Tell how many lines in the data below contain "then", using one number as the whole reply.
───── Provided material
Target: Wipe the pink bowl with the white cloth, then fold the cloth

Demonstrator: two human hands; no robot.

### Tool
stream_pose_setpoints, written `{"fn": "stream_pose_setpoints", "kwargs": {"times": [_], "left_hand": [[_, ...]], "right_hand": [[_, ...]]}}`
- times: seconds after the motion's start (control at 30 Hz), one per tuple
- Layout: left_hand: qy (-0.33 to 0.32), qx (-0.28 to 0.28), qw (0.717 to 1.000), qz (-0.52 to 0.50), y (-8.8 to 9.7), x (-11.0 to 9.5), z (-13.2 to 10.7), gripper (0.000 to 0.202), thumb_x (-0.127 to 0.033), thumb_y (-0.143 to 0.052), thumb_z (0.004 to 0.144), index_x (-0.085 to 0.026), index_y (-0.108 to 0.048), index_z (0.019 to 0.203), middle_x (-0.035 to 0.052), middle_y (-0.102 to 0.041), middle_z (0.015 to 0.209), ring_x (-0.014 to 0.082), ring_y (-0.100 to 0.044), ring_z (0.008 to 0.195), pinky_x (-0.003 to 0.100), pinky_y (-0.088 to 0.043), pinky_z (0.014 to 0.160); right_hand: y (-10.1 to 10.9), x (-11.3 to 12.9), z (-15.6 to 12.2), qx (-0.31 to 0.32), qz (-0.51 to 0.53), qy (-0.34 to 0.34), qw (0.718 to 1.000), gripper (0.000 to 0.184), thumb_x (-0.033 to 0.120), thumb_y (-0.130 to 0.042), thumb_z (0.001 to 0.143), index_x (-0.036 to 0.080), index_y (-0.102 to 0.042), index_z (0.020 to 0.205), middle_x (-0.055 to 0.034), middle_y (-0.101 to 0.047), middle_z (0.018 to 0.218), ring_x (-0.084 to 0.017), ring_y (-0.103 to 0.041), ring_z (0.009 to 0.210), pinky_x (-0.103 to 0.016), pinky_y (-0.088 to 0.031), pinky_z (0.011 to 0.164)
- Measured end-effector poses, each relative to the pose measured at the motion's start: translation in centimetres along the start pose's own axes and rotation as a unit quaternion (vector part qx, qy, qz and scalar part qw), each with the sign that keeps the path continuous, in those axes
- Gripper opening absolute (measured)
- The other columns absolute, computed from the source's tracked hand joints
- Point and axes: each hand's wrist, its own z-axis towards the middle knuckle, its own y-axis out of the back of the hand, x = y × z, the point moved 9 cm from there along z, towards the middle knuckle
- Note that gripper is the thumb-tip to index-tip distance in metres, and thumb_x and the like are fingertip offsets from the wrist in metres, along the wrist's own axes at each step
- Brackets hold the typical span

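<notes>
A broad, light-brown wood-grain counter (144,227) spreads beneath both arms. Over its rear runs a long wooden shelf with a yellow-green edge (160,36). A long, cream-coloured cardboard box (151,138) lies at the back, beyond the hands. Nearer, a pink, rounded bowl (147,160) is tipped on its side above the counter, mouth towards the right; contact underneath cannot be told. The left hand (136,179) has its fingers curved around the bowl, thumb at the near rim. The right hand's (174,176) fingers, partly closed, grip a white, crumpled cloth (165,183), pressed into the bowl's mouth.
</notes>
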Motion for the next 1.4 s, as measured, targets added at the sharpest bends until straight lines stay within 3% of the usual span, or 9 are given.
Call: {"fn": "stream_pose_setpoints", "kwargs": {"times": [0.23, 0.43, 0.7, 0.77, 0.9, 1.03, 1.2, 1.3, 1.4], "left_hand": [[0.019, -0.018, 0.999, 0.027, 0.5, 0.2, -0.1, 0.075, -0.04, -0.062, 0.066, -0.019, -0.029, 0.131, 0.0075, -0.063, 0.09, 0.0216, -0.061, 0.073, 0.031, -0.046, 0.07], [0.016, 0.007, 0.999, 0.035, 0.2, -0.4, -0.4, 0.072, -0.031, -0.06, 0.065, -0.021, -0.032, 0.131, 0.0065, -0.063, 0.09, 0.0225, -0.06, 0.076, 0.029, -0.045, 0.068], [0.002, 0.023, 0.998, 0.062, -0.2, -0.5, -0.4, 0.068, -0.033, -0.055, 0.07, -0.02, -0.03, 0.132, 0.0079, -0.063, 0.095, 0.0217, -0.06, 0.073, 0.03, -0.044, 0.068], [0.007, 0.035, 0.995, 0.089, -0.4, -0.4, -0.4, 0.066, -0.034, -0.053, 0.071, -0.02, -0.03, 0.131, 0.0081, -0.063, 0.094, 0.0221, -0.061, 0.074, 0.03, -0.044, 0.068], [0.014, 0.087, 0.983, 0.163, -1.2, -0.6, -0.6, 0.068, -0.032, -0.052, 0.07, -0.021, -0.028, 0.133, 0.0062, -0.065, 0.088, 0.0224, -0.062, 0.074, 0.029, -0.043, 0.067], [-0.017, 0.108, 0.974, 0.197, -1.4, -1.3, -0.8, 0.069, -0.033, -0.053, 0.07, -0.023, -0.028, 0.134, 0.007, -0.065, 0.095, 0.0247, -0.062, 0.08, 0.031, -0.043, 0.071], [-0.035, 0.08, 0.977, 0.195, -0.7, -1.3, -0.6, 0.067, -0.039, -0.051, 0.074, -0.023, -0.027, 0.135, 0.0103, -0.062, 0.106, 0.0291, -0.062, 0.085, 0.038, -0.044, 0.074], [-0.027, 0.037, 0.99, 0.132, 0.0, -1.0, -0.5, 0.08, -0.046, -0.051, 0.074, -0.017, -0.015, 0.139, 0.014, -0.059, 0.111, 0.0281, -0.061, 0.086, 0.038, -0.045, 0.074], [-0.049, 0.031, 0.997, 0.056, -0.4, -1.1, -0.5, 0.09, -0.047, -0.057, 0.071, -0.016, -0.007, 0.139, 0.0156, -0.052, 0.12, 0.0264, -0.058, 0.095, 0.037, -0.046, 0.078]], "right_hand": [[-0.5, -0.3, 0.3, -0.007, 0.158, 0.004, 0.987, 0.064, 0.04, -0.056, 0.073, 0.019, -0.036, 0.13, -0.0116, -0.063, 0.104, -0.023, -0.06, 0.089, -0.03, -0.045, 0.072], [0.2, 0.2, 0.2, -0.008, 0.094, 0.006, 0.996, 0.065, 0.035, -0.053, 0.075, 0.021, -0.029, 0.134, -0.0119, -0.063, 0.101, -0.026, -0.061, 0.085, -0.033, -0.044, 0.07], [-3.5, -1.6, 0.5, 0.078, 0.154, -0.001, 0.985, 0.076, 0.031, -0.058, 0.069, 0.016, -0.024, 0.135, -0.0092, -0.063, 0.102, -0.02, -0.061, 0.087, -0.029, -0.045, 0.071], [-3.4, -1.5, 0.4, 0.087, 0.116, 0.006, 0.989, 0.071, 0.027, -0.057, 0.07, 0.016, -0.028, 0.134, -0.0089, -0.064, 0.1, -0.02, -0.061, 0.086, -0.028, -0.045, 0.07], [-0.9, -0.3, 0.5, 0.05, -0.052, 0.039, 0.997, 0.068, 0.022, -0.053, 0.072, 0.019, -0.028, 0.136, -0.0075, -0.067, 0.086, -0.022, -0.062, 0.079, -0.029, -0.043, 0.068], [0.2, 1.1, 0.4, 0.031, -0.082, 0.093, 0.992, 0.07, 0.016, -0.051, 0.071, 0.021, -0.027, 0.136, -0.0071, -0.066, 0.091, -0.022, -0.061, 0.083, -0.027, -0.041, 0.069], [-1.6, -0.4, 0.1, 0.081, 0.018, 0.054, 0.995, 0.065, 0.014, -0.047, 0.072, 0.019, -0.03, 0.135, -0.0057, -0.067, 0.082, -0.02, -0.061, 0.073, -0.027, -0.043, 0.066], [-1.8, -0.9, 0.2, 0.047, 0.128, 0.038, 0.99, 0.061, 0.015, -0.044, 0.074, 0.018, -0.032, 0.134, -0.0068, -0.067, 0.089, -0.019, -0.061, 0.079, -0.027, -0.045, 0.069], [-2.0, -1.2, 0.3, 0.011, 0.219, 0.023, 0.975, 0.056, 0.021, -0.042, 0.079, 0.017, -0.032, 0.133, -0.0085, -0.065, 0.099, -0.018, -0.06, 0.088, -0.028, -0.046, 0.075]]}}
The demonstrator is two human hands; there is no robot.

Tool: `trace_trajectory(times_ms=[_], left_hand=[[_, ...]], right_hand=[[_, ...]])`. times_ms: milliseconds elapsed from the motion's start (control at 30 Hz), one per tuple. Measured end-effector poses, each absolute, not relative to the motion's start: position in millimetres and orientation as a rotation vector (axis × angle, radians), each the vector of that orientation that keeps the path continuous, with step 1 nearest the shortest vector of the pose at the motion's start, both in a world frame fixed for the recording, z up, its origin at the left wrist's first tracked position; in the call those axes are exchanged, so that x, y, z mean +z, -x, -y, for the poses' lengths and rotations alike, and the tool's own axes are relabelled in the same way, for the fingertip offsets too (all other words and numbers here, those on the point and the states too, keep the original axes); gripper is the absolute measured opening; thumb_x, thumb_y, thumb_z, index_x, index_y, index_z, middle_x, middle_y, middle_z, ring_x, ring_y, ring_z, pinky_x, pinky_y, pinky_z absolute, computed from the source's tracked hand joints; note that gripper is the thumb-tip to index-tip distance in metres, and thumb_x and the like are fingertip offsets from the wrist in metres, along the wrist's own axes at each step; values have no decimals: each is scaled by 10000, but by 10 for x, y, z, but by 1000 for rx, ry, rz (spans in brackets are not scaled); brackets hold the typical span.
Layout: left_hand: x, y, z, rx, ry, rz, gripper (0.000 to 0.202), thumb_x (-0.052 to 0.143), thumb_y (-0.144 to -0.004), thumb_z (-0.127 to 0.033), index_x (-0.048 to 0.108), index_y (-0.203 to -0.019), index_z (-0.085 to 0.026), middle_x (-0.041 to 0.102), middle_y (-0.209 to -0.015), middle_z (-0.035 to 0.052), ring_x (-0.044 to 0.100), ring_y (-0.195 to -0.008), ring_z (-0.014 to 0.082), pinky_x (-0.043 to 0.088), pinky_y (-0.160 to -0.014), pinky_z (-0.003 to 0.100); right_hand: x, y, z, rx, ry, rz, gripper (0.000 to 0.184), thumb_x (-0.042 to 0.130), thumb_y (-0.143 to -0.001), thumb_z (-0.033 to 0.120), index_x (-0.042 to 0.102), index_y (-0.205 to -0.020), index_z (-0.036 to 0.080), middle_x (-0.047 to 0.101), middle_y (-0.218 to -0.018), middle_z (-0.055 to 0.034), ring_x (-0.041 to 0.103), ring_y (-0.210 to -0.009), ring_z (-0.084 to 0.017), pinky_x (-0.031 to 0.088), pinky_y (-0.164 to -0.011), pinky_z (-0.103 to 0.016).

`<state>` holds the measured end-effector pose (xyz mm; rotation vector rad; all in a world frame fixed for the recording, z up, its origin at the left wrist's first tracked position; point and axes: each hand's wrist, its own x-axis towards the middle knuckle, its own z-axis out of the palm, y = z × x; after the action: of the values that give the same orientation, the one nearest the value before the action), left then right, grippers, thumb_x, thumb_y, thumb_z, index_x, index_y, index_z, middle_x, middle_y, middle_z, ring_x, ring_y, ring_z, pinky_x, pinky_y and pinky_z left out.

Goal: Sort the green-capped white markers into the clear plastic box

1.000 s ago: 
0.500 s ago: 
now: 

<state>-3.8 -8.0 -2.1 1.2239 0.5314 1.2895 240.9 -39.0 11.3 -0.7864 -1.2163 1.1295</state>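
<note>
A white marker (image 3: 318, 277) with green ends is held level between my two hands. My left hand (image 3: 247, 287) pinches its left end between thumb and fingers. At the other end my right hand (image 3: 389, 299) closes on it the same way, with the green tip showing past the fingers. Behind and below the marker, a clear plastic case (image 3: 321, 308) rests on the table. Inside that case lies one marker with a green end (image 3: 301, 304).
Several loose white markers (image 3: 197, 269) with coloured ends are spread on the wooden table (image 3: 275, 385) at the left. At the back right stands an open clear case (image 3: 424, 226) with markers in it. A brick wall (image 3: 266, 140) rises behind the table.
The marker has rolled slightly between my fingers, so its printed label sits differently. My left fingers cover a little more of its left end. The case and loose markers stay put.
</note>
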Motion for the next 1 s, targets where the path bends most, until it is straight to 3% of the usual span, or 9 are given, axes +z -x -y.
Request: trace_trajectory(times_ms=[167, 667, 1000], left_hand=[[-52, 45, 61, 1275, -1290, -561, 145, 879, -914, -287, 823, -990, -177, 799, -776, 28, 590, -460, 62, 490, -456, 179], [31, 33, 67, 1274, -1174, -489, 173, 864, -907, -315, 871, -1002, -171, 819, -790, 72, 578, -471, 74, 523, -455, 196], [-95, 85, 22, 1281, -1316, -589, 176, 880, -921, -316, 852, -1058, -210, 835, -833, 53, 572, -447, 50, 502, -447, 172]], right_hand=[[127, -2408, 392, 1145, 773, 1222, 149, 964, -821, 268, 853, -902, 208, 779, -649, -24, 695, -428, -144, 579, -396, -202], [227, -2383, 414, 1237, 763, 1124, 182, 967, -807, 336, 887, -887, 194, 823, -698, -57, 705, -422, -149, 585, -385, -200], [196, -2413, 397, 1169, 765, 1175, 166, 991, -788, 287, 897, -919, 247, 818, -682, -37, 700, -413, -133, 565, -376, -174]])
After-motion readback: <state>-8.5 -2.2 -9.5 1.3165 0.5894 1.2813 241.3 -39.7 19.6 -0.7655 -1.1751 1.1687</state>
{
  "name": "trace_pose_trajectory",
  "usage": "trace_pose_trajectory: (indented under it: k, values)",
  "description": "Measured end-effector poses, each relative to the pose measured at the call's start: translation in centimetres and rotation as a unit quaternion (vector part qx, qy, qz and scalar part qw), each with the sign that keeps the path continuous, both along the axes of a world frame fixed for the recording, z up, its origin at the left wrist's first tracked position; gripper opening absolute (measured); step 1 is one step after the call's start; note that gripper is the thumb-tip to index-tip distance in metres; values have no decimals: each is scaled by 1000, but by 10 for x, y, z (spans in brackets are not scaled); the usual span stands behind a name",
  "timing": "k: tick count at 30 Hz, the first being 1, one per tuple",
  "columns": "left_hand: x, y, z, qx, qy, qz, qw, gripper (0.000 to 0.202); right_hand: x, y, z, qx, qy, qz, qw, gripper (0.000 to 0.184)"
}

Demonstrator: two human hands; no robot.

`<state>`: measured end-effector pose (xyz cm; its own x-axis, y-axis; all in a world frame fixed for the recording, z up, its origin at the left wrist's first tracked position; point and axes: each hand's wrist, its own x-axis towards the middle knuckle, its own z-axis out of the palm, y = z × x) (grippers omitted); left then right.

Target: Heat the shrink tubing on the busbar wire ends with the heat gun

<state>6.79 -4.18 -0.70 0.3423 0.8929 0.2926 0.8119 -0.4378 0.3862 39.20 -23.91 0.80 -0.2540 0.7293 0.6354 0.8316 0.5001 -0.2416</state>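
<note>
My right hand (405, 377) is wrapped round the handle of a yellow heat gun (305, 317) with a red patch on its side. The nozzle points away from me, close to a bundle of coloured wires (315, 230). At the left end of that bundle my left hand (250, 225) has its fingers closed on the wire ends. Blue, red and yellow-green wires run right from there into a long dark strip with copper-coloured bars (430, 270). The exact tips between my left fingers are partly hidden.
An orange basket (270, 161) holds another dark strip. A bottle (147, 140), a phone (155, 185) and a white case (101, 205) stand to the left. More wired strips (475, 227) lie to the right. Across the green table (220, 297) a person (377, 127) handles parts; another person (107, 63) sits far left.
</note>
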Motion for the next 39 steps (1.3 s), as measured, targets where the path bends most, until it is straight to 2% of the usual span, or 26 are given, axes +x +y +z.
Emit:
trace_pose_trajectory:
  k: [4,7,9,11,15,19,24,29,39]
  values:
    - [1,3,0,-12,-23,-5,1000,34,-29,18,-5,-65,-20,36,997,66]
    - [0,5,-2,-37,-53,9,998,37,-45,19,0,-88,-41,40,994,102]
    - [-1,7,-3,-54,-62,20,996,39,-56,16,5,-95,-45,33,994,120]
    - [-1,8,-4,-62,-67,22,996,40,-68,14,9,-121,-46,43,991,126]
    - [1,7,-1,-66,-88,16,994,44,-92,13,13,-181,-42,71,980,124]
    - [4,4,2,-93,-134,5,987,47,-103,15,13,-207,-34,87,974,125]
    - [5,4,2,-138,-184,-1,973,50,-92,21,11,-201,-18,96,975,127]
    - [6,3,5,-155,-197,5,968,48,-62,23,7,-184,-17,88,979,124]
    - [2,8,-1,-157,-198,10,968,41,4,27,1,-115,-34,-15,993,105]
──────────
◆ Final answer:
3